5) What significance do you as a filmmaker attach to the landscape in your films? Letters from the Desert is not only about a postman, who loses his job because of the foray of modernity. You have put emphasis on his natural surrounding. Why have you done so?

“The desert itself is not a casual landscape in the film. The most basic depiction of time is the hourglass that contains sand that pours into it marking time, and also here, the wind moves the sand changing the shape and structure of the dunes and the landscape, and thus, metaphorically, also of time. The desert also as a metaphysical place where we go to find ourselves and make silence.”

6) Retrospectively thinking, your film reminds me of Nicolás Pereda’s work.

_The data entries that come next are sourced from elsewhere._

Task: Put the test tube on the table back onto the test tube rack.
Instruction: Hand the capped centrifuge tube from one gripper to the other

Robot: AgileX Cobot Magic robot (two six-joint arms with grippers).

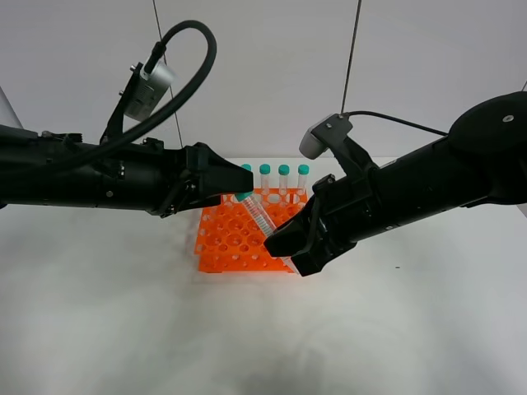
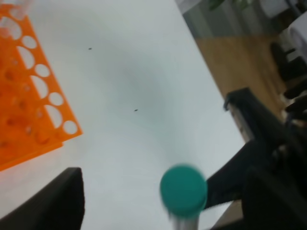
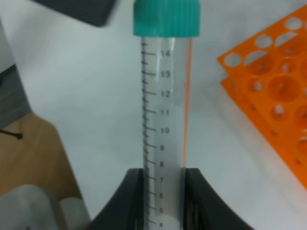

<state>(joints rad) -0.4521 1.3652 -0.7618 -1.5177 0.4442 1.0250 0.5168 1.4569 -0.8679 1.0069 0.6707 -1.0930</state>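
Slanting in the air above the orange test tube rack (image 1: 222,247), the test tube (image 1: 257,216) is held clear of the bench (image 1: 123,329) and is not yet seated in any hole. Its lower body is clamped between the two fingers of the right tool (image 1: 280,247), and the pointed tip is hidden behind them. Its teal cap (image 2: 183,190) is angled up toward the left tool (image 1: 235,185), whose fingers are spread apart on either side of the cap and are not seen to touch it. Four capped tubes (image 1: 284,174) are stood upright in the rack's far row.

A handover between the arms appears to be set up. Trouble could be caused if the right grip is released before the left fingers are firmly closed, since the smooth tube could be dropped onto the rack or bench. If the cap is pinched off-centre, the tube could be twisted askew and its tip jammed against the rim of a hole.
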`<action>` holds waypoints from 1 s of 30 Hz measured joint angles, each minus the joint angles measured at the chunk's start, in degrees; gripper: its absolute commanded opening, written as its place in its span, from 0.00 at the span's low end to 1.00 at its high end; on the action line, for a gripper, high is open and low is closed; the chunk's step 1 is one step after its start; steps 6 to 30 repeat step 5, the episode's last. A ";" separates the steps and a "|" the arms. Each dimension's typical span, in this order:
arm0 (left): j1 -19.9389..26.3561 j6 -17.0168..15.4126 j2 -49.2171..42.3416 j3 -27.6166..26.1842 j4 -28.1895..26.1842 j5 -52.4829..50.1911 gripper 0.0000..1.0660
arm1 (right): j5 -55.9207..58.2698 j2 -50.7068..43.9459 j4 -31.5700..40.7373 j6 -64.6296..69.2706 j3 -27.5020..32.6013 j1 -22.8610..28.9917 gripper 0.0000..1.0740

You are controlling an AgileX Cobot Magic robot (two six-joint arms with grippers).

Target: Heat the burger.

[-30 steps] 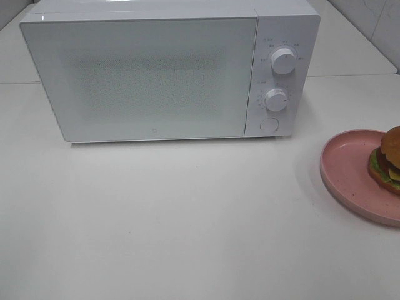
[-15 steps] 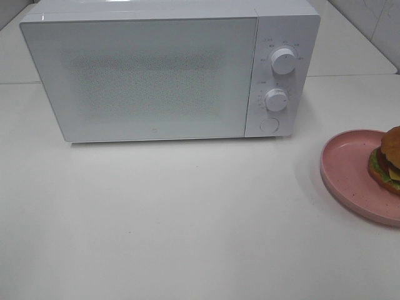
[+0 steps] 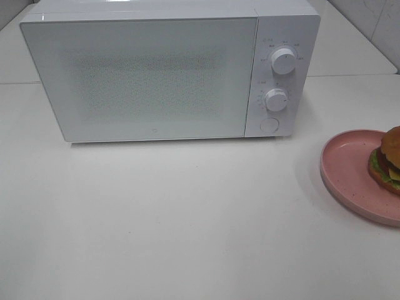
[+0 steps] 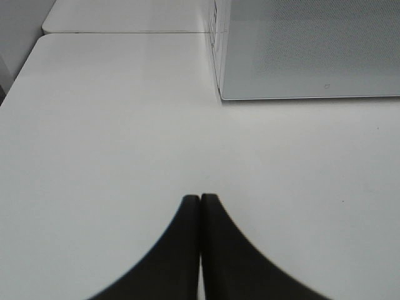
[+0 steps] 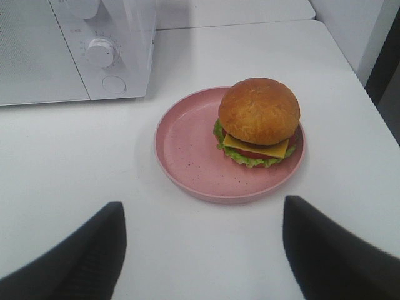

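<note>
The burger (image 5: pixel 259 120) with its golden bun, cheese and lettuce rests on a pink speckled plate (image 5: pixel 187 147); in the exterior high view the burger (image 3: pixel 389 161) sits at the right edge on that plate (image 3: pixel 344 165). My right gripper (image 5: pixel 203 234) hovers open in front of the plate, its fingers spread wide and nothing between them. In the left wrist view my left gripper (image 4: pixel 200 201) is shut and empty over the bare table, near the microwave's left front corner. The white microwave (image 3: pixel 150 75) stands with its door closed. Neither gripper appears in the exterior high view.
The microwave has two round knobs (image 3: pixel 283 61) and a round button (image 3: pixel 269 125) on its right panel. The white table (image 3: pixel 187 219) spreads in front of it. A seam between table tops (image 4: pixel 125 32) runs behind the left side.
</note>
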 measured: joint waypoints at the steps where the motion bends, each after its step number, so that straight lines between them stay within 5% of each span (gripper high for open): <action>1: 0.00 0.00 0.00 0.00 0.00 0.00 0.00 | 0.00 0.00 0.00 0.00 0.00 0.00 0.62; 30: 0.00 0.06 0.00 0.00 0.00 0.00 0.00 | 0.00 0.00 0.00 0.00 0.00 0.00 0.62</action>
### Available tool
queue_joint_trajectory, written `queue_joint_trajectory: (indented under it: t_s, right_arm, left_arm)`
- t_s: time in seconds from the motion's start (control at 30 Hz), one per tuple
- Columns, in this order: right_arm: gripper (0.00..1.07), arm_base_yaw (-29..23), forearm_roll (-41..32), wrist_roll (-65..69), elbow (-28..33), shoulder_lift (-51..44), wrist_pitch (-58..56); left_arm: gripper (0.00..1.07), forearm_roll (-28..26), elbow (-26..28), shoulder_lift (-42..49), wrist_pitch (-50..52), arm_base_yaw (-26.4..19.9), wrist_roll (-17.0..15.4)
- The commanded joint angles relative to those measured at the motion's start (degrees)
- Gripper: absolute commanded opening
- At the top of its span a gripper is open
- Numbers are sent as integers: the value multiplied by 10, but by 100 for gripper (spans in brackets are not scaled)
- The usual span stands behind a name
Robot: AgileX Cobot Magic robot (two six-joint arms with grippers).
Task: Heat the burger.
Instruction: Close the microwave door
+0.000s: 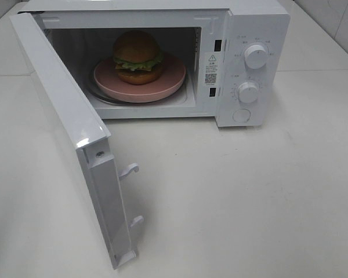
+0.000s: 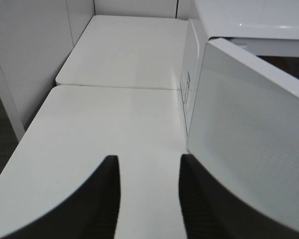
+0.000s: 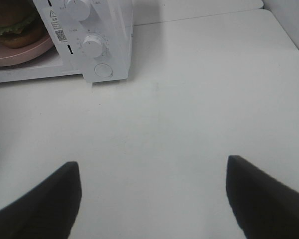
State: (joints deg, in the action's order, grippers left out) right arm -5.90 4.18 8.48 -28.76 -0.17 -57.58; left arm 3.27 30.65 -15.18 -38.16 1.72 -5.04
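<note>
I find the burger (image 1: 137,57) inside the microwave (image 1: 258,23), standing upright at the middle of a pink plate (image 1: 174,81). The plate rests on the floor of the oven chamber. In the high view the bun, the lettuce and the dark patty are all plain to see.

The microwave door (image 1: 64,104) stands open, swung out toward the camera on the left side of the high view. Its two latch hooks (image 1: 129,169) project from the free edge. On the control panel I see an upper knob (image 1: 256,56), a lower knob (image 1: 248,91) and a round button (image 1: 242,115) beneath them. The microwave sits on a white table (image 1: 249,202).

Neither arm appears in the high view. The left gripper (image 2: 149,199) hangs above the table just beside the outer face of the door. Its two dark fingers stand a narrow gap apart, with bare table between them. I cannot tell whether the nearer finger touches the door.

The right gripper (image 3: 154,199) hangs over the table in front of the control panel, well apart from it. Its fingers are spread wide and nothing lies between them.
</note>
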Motion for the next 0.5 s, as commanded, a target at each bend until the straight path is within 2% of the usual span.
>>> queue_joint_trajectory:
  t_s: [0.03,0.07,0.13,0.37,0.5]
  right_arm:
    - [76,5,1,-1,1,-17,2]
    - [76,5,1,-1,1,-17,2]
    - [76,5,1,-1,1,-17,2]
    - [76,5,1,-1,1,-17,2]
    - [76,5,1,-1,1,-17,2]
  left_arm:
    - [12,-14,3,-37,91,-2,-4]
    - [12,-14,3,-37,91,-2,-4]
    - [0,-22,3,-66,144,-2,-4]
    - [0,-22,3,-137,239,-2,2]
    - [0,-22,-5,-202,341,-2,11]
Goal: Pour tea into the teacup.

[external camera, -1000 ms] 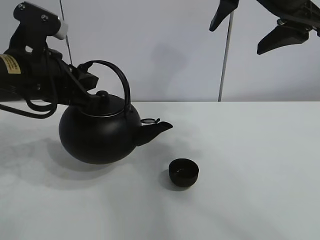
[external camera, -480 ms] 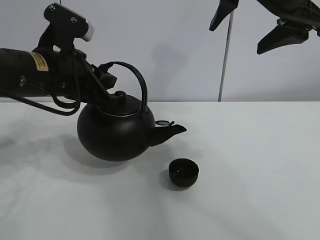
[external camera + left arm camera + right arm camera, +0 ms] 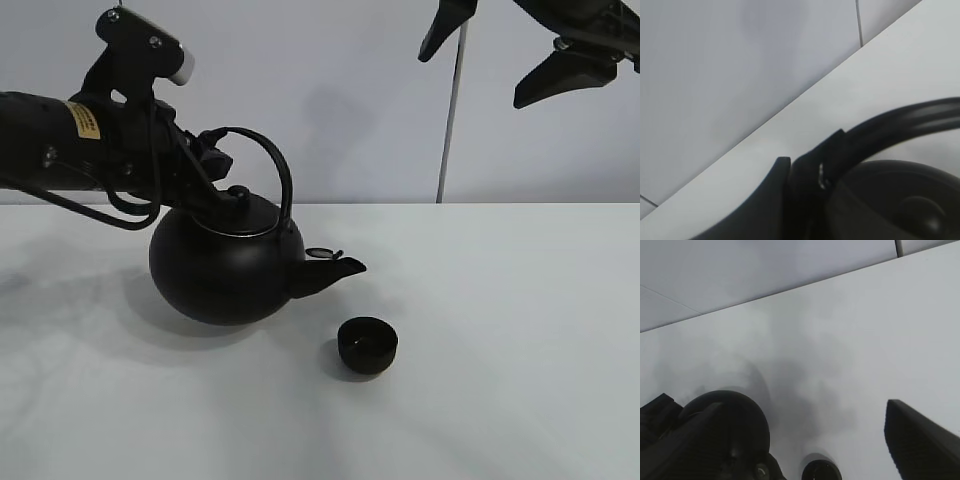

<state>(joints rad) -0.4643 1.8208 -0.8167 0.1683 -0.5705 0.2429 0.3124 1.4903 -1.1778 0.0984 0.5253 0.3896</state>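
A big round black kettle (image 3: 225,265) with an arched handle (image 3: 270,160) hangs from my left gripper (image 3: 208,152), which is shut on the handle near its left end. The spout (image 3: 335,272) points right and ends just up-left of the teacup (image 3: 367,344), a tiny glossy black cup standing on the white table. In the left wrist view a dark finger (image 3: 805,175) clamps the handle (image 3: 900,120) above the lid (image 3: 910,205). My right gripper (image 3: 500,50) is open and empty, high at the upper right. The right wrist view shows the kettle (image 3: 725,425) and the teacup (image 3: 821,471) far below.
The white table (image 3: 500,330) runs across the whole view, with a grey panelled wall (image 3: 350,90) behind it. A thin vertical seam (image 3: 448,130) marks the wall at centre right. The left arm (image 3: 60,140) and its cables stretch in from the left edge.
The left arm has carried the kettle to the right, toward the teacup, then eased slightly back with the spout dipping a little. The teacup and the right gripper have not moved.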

I feel as if you blur the line between documentary and fiction. What is your film, actually? How much fiction is in your documentary?

“I started off wanting to make a pure documentary. I wanted to choose a protagonist and follow him with the cameras.

Once I left for scouting though, I met so many postmen and each one of them had so many interesting stories that I conveyed some of them in the one of my chosen protagonist Hari. So I wrote a script based on these experiences but with open dialogues that I then composed together with my characters.

Also leaving some space to the unexpected.

Therefore the work on the film is not merely of a documentary approach. Letters from the Desert lays in a territory between reality and imagination. India in my film works as an “elsewhere” as opposed to the world from which I, director, come from and where I live in. It is the starting point to develop something that moves on a different territory, the one of fiction, of the cinematographic mise-en-scène and that exactly thanks to this leap transforms into something universal, but also absolutely personal because the subjective filter is me, my work as a director.”

7) Are there any directors that have influenced you in your work as filmmaker?

“I love cinema and watch a lot of films weekly and there are so many directors and films I am really passionate about that to name a few would not do justice. I also do not think I was influenced by some particular filmmaker. Of course, once I started thinking about how to make my film I did watch a lot of documentaries and films most of which were suggested to me by the brilliant D.o.P. who worked on Letters from the Desert, the Spanish Pau Mirabet. Those were suggestions he gave me once I explained what was my vision of my film.

So I saw a lot of Herzog, Humbert & Penzel and many other films of the seventies, especially East European. Thing is that, when I was young, I wanted to be a writer, only to discover very soon that I was no good. So I started to work in advertising, documentaries and cinema sort of by chance and after many years, when I finally found the courage, I went off to South America on a very long trip to direct my first documentary. In the end, I am still telling stories but just through a different media: a visual one rather than a written one. That is why, I think, even though I love cinema, in a way my visual references, as strange as it may sound, also come from literature.

And, although I even talk alone, I think in images. So I would not even define myself a director or filmmaker, but just someone who has something to say on a particular subject and decides to express it by filming because those images of the film are already in her mind. So when I will feel I have nothing to say on a particular subject, I will just stop filming, just as I started.”

8) Are you working on a new film at the moment? Or, will your next film be another slow film?

“I am working on a new film right now. Started with the idea and writing nearly 3 years ago…talking about eulogy to slowness!!

It is a totally different subject, dealing with women body, body transformation, social conditioning that should be shot in Mauritania as soon as we find the financing and international co-producers, but at least I do have a good Italian production. It will not be as slow as Letters from the Desert and also the photography will be different because the subject in my opinion requires a different visual approach and pace. But defintely no thriller!”